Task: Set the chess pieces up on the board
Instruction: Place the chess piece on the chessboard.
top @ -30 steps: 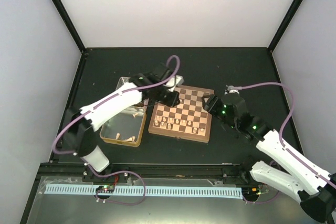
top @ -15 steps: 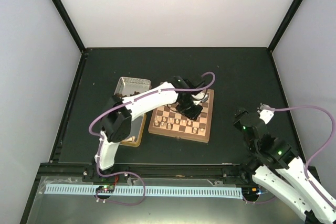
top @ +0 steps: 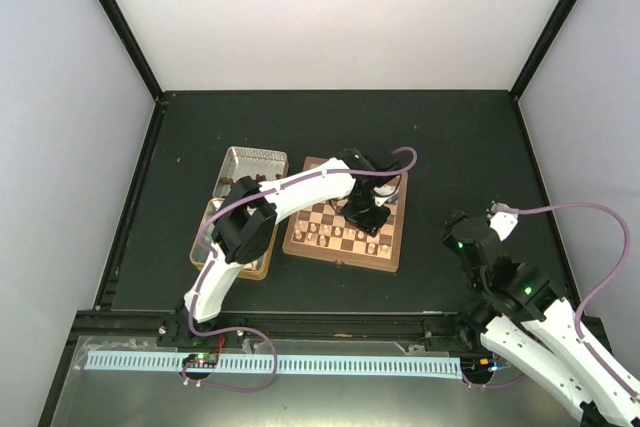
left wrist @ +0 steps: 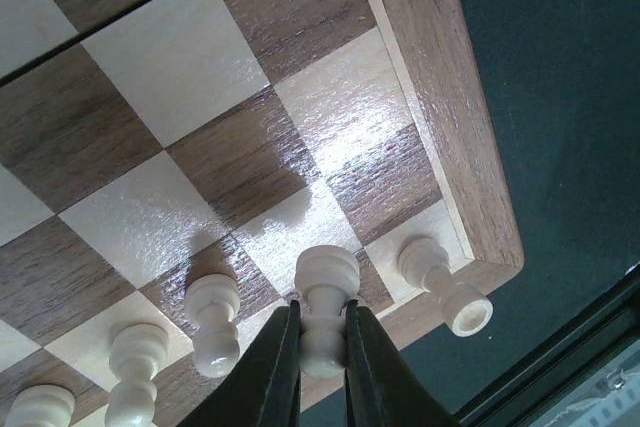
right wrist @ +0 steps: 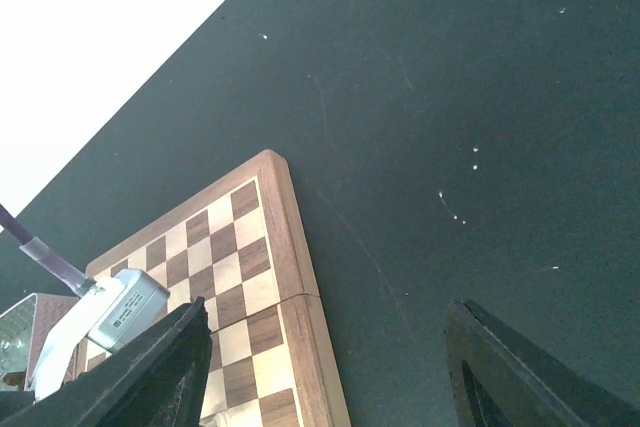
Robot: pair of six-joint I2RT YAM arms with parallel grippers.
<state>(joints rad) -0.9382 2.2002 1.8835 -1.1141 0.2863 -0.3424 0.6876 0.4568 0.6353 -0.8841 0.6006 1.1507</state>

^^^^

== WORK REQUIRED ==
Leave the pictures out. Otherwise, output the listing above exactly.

== RESPONSE TO THE EXERCISE ==
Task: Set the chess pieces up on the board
Instruction: Place the chess piece on the chessboard.
top @ -30 steps: 
top @ -15 steps: 
top @ +0 steps: 
left wrist @ +0 steps: 
right wrist @ +0 steps: 
Robot: pair of six-joint I2RT YAM arms with parallel grippers.
<state>(joints rad) -0.9382 2.2002 1.8835 -1.1141 0.2863 -0.3424 0.6876 0.4568 0.6353 -0.8841 0.6006 1.1507</state>

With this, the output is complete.